The groff
command’s -k option calls the
preconv
preprocessor to perform input character encoding
conversions. Input to the GNU troff
formatter itself, on the
other hand, must be in a single-byte encoding compatible with ISO 646:1991 IRV (US-ASCII).
Certain macro files are responsible for translating input character
codes above 127 decimal to appropriate GNU troff
escape
sequences, and setting up hyphenation codes for letters their encodings
define; typically, they also invoke hcode
requests to case-fold
such letters where necessary so that they match hyphenation patterns.
As a rule, a localization file (recall see Manipulating Hyphenation)
loads one of these files; a document need not do so directly.
latin1
¶ISO Latin-1 is an encoding for Western European languages.

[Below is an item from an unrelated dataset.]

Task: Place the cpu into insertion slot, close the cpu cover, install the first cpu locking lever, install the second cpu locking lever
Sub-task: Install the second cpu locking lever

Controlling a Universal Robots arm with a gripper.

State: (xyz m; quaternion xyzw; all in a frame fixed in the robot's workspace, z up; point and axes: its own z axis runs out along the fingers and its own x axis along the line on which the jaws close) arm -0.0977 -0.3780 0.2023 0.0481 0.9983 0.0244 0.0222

Any document that is encoded in ISO 646:1991 IRV (US-ASCII), or, equivalently, uses only code points from the “C0 Controls” and “Basic Latin” parts of the Unicode character set is also a valid ISO Latin-1 document; the standards are interchangeable in their first 128 code points.36
koi8-r
¶To use KOI8-R, an encoding for the Russian language, either place
‘.mso koi8-r.tmac’ at the very beginning of your document or
supply ‘-m koi8-r’ as a command-line argument to groff
. The
localization file ru.tmac takes care of this automatically; see
Manipulating Hyphenation.37
latin2
¶To use ISO Latin-2, an encoding for Central and Eastern European
languages, invoke ‘.mso latin2.tmac’ at the beginning of your
document or supply ‘-m latin2’ as a command-line argument to
groff
.
latin5
¶To use ISO Latin-5, an encoding for the Turkish language, invoke
‘.mso latin5.tmac’ at the beginning of your document or
supply ‘-m latin5’ as a command-line argument to groff
.
latin9
¶ISO Latin-9 succeeds Latin-1; it includes a Euro sign and better
coverage for French. To use this encoding, invoke ‘.mso latin9.tmac’ at the beginning of your document or supply
‘-m latin9’ as a command-line argument to groff
.
Some characters from an input encoding may not be available with a particular output driver, or their glyphs may not have representation in the font used. For terminal devices, fallbacks are defined, like ‘EUR’ for the Euro sign and ‘(C)’ for the copyright sign. For typesetter devices, you may need to “mount” fonts that support glyphs required by the document. See Font Positions.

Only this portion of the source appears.